This isn't particularly novel, so maybe it has been proposed before. Let me know if it has. I only found #340 in my search, which is a bigger idea.

Current definition

Today, Bin for IntMap and IntSet is represented as

data IntMap a = Bin {-# UNPACK #-} !Prefix
{-# UNPACK #-} !Mask
!(IntMap a)
!(IntMap a)
-- Fields:
-- prefix: The most significant bits shared by all keys in this Bin.
-- mask: The switching bit to determine if a key should follow the left
-- or right subtree of a 'Bin'.

Potential new definition

The prefix and the mask can be merged so that we save one word per Bin.

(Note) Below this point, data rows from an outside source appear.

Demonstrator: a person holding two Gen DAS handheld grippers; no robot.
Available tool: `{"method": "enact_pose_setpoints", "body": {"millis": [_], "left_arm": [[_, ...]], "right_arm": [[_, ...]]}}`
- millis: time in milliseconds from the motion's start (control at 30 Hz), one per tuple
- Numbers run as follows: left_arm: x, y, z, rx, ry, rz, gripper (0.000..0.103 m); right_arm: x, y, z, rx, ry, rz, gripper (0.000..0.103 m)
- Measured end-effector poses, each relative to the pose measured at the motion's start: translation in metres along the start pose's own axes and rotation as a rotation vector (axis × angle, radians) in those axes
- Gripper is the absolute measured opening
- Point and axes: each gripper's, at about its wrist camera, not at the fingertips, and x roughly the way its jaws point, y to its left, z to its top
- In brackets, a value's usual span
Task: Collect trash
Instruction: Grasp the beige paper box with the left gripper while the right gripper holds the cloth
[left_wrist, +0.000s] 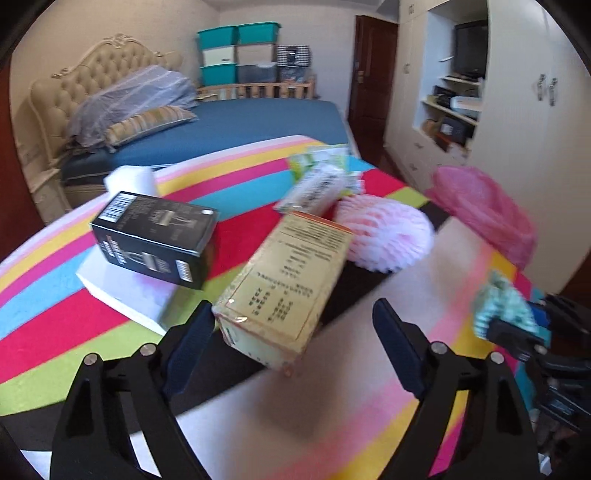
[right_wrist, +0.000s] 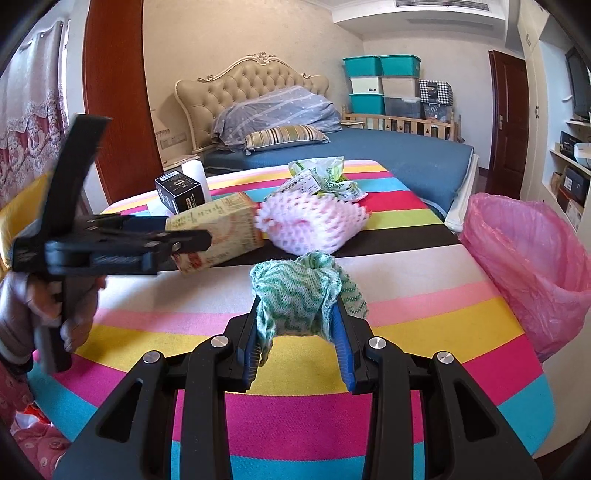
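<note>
A: Stripes of the surface (right_wrist: 424, 310) are seen in both views; the pink-lined bin (right_wrist: 524, 273) beside it is shown whole only by the right wrist camera.

B: And the yellow carton (left_wrist: 284, 288)?

A: It is seen printed side up from the left wrist, between the jaws of the left gripper (left_wrist: 293, 332), which stand apart; one pad is touching it. Its side is shown from the right, partly hidden by that gripper.

B: The green cloth (right_wrist: 295, 299)?

A: It is clamped in the right gripper (right_wrist: 295, 347), just above the surface. It is blurred at the left view's edge.
</note>
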Motion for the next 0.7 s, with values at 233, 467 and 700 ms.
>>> {"method": "enact_pose_setpoints", "body": {"millis": [233,467,700], "left_arm": [[-0.002,-0.012,-0.001,0.028,-0.011,0.052,0.083],[0.022,-0.006,0.001,-0.006,0.053,0.039,0.052],[0.005,-0.022,-0.016,0.029,0.010,0.045,0.052]], "right_arm": [[0.001,0.000,-0.001,0.009,0.007,-0.002,0.034],[0.003,0.001,-0.001,-0.005,0.016,-0.008,0.034],[0.004,0.006,-0.002,-0.044,0.020,-0.029,0.034]]}}
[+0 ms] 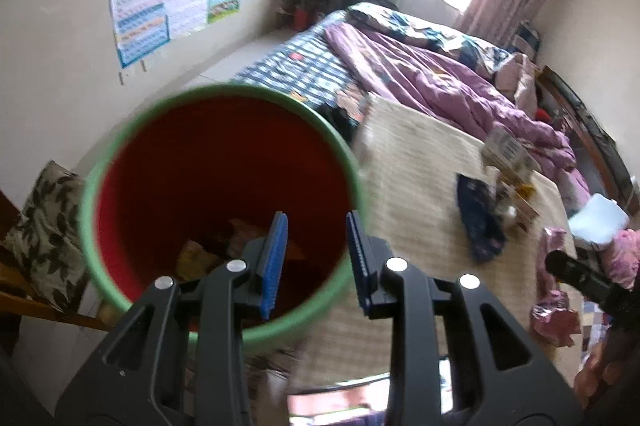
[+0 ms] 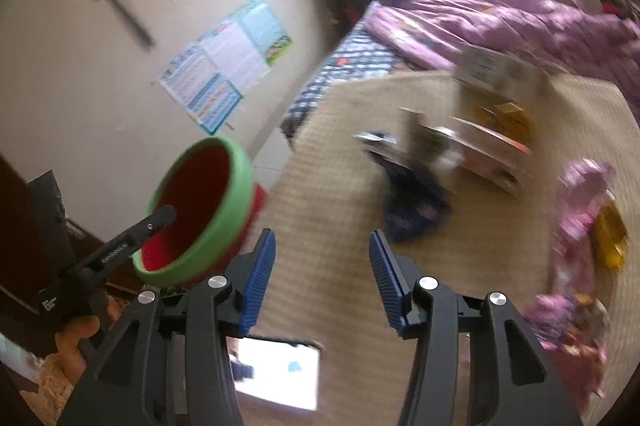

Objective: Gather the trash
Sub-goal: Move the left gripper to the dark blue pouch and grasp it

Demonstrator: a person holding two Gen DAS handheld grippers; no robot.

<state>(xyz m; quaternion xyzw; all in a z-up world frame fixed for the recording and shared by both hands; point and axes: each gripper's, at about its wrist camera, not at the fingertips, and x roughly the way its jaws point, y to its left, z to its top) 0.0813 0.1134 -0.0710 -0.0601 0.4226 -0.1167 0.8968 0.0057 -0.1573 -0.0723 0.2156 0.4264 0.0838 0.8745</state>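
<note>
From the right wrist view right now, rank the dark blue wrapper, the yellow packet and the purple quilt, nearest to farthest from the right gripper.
From the right gripper:
1. Dark blue wrapper, just ahead, slightly right, on the woven mat.
2. Yellow packet, farther up the mat, to the right.
3. Purple quilt, beyond the mat, toward the window.

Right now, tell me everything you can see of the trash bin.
The trash bin is a round bucket, plastic by its look, red inside and out with a green rim. It is open, lidless, beside the mat-covered bed. Crumpled scraps, yellowish and pale, lie at its bottom. The left gripper hangs over its mouth, jaws open.
</note>
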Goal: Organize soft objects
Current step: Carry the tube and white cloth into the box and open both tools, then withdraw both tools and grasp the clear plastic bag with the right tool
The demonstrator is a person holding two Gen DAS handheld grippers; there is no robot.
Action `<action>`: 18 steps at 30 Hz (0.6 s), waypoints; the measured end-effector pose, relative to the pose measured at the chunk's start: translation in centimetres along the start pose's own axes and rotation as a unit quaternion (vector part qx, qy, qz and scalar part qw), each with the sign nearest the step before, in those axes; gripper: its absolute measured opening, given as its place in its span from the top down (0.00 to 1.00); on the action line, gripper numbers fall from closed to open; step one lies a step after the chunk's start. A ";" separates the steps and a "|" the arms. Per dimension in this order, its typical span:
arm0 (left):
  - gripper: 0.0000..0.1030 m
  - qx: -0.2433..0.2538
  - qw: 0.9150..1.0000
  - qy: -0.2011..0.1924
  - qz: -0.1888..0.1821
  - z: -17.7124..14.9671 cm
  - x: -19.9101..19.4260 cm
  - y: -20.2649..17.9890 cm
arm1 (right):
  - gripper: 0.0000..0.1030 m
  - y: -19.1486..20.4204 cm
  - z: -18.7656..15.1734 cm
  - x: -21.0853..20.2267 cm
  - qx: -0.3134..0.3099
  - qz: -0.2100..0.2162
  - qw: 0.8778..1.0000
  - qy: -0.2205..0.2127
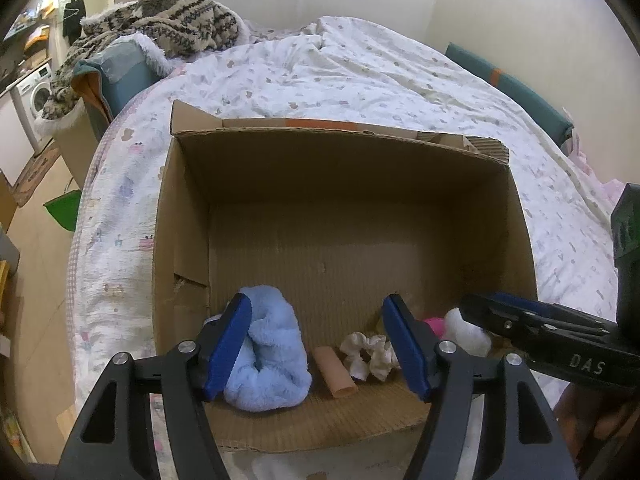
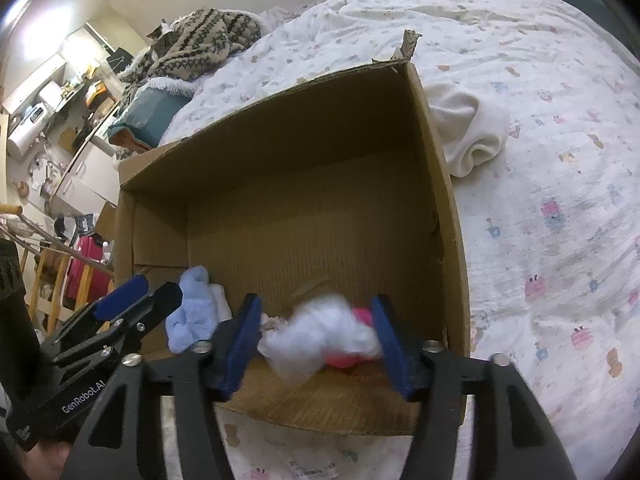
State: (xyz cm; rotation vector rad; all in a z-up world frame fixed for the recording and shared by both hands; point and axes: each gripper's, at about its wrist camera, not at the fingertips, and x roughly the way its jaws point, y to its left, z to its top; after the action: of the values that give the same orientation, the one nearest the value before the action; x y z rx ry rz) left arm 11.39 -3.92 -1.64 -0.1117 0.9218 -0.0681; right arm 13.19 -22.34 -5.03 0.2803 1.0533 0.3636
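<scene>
An open cardboard box [image 1: 360, 168] sits on the bed. In its near end lie a fluffy blue sock [image 1: 272, 360], a beige tube [image 1: 334, 372], a white scrunchie [image 1: 370, 354], a pink item [image 1: 434, 324] and a white fluffy piece [image 1: 468, 330]. My left gripper [image 1: 318, 348] is open over the box's near end, its left pad against the blue sock. My right gripper [image 2: 316, 344] is open; the white fluff [image 2: 320, 334], blurred, sits loose between its jaws over the pink item [image 2: 360, 316]. The blue sock [image 2: 192, 312] shows left of it.
A cream folded cloth [image 2: 468, 132] lies on the patterned bedsheet [image 2: 540, 200] right of the box [image 2: 440, 184]. A knitted blanket with a cat [image 1: 168, 20] is at the bed's far left. A washing machine [image 1: 36, 96] and floor lie left.
</scene>
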 end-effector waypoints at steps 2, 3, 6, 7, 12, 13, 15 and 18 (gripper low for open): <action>0.37 0.000 1.000 -0.001 0.002 -0.1 0.0 0.0 | 0.33 0.1 0.1 -0.1 -0.002 -0.002 1.000 -0.002; 0.37 0.000 1.000 -0.002 0.002 -0.1 0.0 0.0 | 0.33 0.1 0.1 -0.1 -0.001 -0.002 1.000 -0.001; 0.37 0.003 1.000 -0.003 0.003 -0.2 -0.1 -0.1 | 0.31 0.1 0.3 -0.1 0.001 -0.004 1.000 -0.001; 0.37 0.003 1.000 -0.004 0.004 -0.2 -0.1 -0.2 | 0.30 0.2 0.3 -0.1 0.001 -0.006 1.000 -0.002; 0.37 0.008 1.000 -0.004 0.003 -0.2 -0.2 -0.3 | 0.19 0.4 0.5 -0.7 -0.006 -0.014 1.000 -0.017; 0.37 0.010 1.000 -0.004 0.003 -0.3 -0.2 -0.3 | 0.19 0.6 0.5 -0.9 -0.008 -0.013 1.000 -0.020; 0.37 0.012 1.000 -0.004 0.004 -0.4 -0.3 -0.3 | 0.15 1.0 0.6 -1.4 -0.017 -0.016 0.999 -0.034; 0.37 0.011 1.000 -0.004 0.006 -0.4 -0.5 -0.3 | 0.00 1.4 0.7 -2.2 -0.025 -0.011 0.998 -0.051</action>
State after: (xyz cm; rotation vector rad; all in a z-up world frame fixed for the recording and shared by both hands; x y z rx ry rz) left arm 10.76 -4.23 -1.46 -0.0855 0.9143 -0.0669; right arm 12.62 -21.99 -2.44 0.2391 0.9444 0.3513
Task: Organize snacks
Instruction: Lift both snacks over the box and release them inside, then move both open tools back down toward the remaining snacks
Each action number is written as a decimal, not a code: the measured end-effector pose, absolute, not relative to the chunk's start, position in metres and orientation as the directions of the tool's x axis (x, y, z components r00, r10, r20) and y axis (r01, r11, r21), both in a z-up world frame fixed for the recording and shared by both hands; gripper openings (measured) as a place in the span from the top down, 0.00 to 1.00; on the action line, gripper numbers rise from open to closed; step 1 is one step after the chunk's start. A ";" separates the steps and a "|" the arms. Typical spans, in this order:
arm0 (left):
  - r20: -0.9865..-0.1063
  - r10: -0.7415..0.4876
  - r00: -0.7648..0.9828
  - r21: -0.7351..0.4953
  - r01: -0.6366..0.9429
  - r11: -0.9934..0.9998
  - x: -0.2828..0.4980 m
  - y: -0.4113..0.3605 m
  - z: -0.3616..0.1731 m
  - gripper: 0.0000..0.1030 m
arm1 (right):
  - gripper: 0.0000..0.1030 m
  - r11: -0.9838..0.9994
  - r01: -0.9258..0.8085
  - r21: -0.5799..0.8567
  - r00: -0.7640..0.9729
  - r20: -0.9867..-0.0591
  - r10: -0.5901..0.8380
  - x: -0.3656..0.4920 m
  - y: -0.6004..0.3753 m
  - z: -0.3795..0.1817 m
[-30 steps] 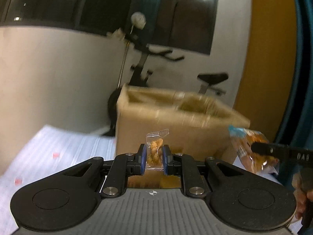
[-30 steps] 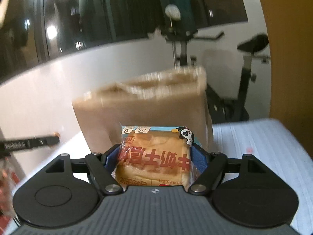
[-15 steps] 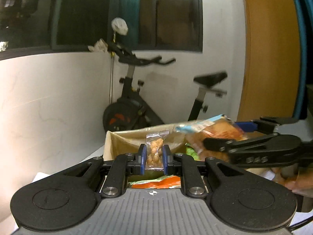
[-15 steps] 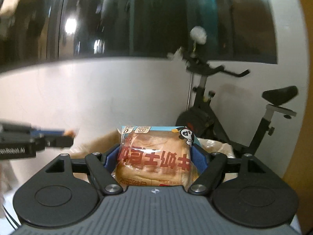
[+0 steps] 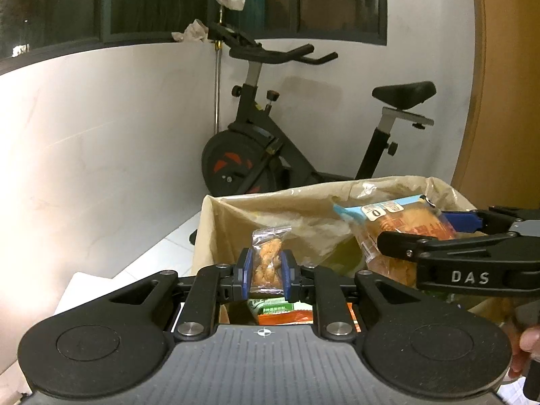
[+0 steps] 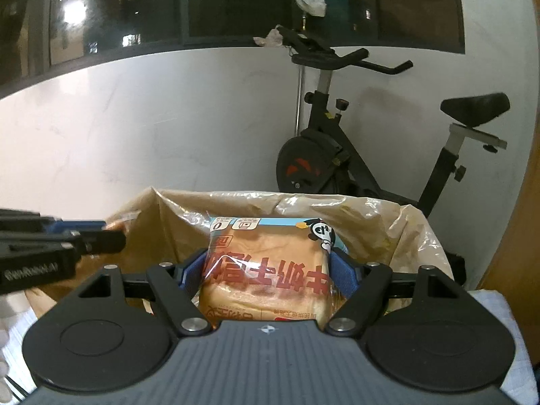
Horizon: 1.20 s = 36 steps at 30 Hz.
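My left gripper [image 5: 266, 275] is shut on a small clear bag of fried snacks [image 5: 267, 261] and holds it over the open cardboard box [image 5: 236, 209] lined with plastic. My right gripper [image 6: 268, 275] is shut on a packaged toast bread [image 6: 266, 266] with red lettering, also above the box [image 6: 418, 236]. In the left wrist view the bread [image 5: 401, 226] and the right gripper [image 5: 435, 236] show at the right over the box. The left gripper [image 6: 84, 234] shows at the left of the right wrist view. Green and orange packets [image 5: 280, 310] lie inside the box.
A black exercise bike [image 5: 266, 141] stands behind the box against the white wall; it also shows in the right wrist view [image 6: 341, 155]. A white cloth surface [image 6: 496, 307] lies under the box. An orange panel [image 5: 506, 84] is at the right.
Both grippers have risen and moved forward from in front of the box's side to above its open top. Each still holds its snack.
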<state>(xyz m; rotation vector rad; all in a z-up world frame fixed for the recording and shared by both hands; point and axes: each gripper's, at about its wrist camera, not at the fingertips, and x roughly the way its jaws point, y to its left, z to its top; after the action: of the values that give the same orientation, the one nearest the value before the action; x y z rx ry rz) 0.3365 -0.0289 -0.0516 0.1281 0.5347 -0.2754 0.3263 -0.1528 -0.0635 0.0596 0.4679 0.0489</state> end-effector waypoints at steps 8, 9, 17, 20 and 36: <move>-0.510 -0.198 0.837 0.054 0.261 0.964 0.324 -0.022 -0.045 0.46 | 0.15 0.988 -0.045 0.147 0.897 -0.430 0.105 0.319 -0.166 -0.057; -0.508 -0.194 0.839 0.058 0.258 0.964 0.323 -0.021 -0.044 0.46 | 0.15 0.987 -0.055 0.154 0.901 -0.418 0.115 0.316 -0.166 -0.056; -0.481 -0.193 0.855 0.051 0.247 0.968 0.303 -0.008 -0.032 0.38 | 0.15 0.985 -0.100 0.142 0.905 -0.399 0.149 0.294 -0.162 -0.048; -0.472 -0.200 0.858 0.053 0.254 0.966 0.291 -0.001 -0.029 0.36 | 0.15 0.985 -0.129 0.114 0.907 -0.389 0.164 0.280 -0.159 -0.047; -0.503 -0.241 0.830 -0.015 0.271 0.963 0.203 0.054 -0.059 0.32 | 0.15 0.969 -0.242 0.057 0.924 -0.293 0.248 0.169 -0.159 -0.064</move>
<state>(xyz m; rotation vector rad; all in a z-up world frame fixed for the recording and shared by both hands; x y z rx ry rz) 0.2031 0.0541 -0.0591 0.0583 0.5263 -0.2717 0.1687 -0.1589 -0.0640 0.0199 0.3031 0.2511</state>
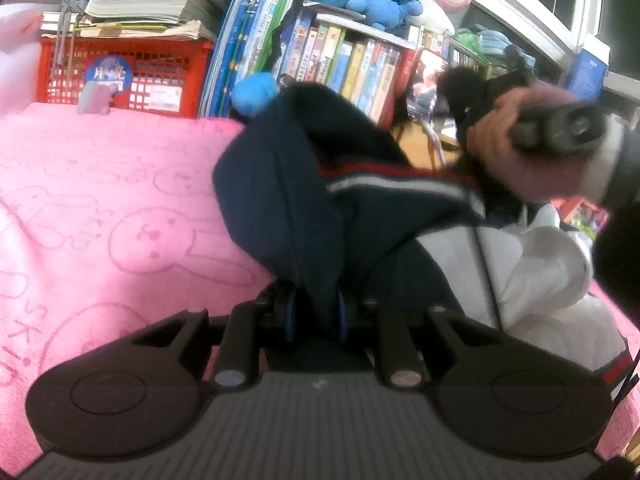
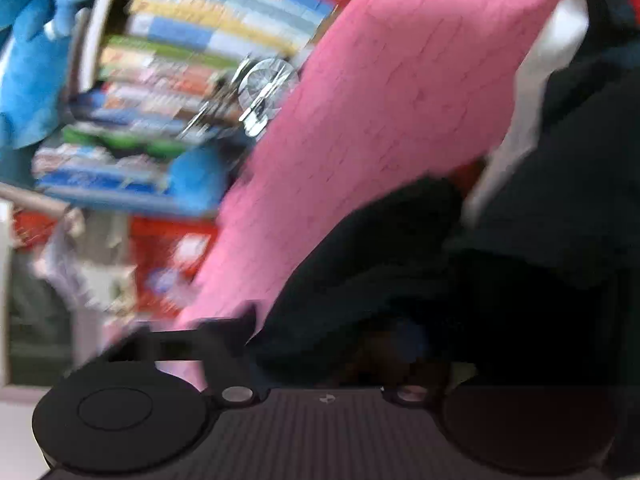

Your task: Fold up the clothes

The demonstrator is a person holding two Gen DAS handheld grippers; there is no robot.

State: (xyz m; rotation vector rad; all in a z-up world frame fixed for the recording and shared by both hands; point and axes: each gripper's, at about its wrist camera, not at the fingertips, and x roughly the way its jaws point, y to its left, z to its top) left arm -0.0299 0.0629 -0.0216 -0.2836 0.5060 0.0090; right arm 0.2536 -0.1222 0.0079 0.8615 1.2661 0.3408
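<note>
the navy and white jacket (image 1: 360, 216) lies bunched on the pink towel (image 1: 112, 208), which covers the surface in front of the bookshelf (image 1: 344, 60), its navy part lifted into a peak and its white part slumped low to the right. it looks soft, limp and light, likely to sag and slide wherever it is not held, so an edge, hem or seam near the striped band (image 1: 400, 184) seems a better hold than loose middle cloth. the left gripper (image 1: 316, 312) is nearly together, clamped on a fold of the navy cloth, which rises straight out of its blue pads. the right gripper (image 2: 400, 352) is buried in dark cloth and badly blurred in its own view; whether it pinches the jacket i cannot tell. in the left view a hand (image 1: 532, 148) holds it raised over the jacket.
</note>
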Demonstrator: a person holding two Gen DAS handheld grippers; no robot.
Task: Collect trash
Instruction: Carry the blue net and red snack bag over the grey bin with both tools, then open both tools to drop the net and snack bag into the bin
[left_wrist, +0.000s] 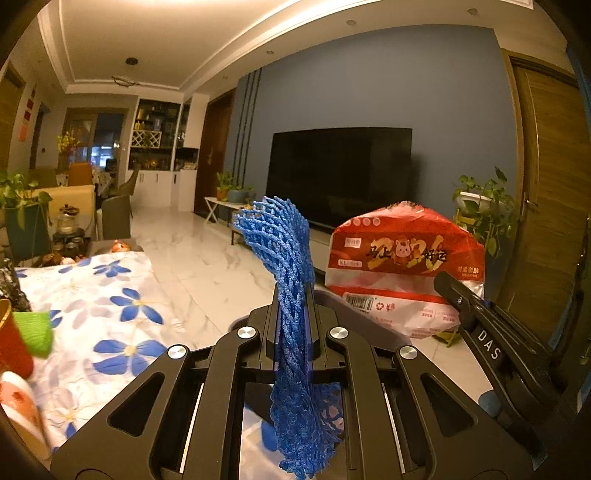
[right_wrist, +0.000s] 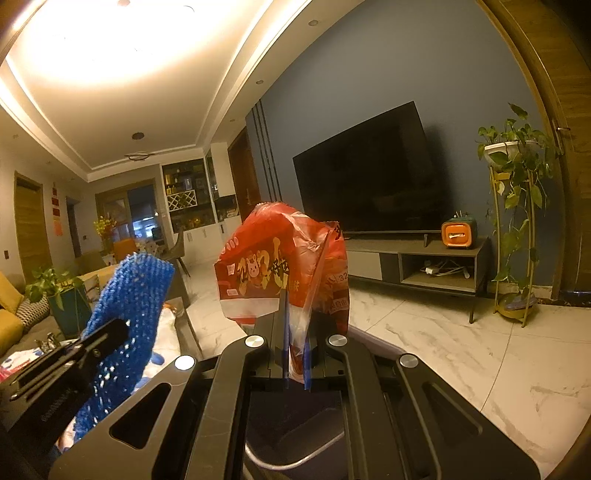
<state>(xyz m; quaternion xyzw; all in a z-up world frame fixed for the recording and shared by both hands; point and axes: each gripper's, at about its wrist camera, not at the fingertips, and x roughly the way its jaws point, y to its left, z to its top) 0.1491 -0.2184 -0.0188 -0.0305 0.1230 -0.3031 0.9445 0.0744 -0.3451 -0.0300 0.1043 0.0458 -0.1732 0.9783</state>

data IntMap a = Bin {-# UNPACK #-} !Int -- (current Prefix + current Mask)
                    !(IntMap a)
                    !(IntMap a)

The mask bit is always zero in the prefix, so this isn't throwing away any information. The lowest set bit of the new int is the current mask and the rest of it is the current prefix.

Current branching on Bin

Branching on Bin is currently done like this:

insert :: Key -> a -> IntMap a -> IntMap a
insert !k x t@(Bin p m l r)
| nomatch k p m = link k (Tip k x) p t
| zero k m = Bin p m (insert k x l) r
| otherwise = Bin p m l (insert k x r)

nomatch i p m
= (mask i m) /= p

zero i m
= (natFromInt i) .&. (natFromInt m) == 0

New branching on Bin

insert :: Key -> a -> IntMap a -> IntMap a 
insert !k x t@(Bin pm l r) 
  | nomatch k pm = link k (Tip k x) p t 
  | left k pm    = Bin pm (insert k x l) r 
  | otherwise    = Bin pm l (insert k x r)
 
nomatch :: Int -> Int -> Bool
nomatch k pm = mask i pm /= pm .&. (pm-1)

left :: Int -> Int -> Bool
left k pm = int2word k < int2word pm 

Performance impact

I don't know yet, I need to make the change and benchmark. And it will involve changing every function, so it will be take a while.
Memory is certainly saved. nomatch gets a little more expensive, but left is cheaper than zero, so I'm hoping there is zero or positive overall effect.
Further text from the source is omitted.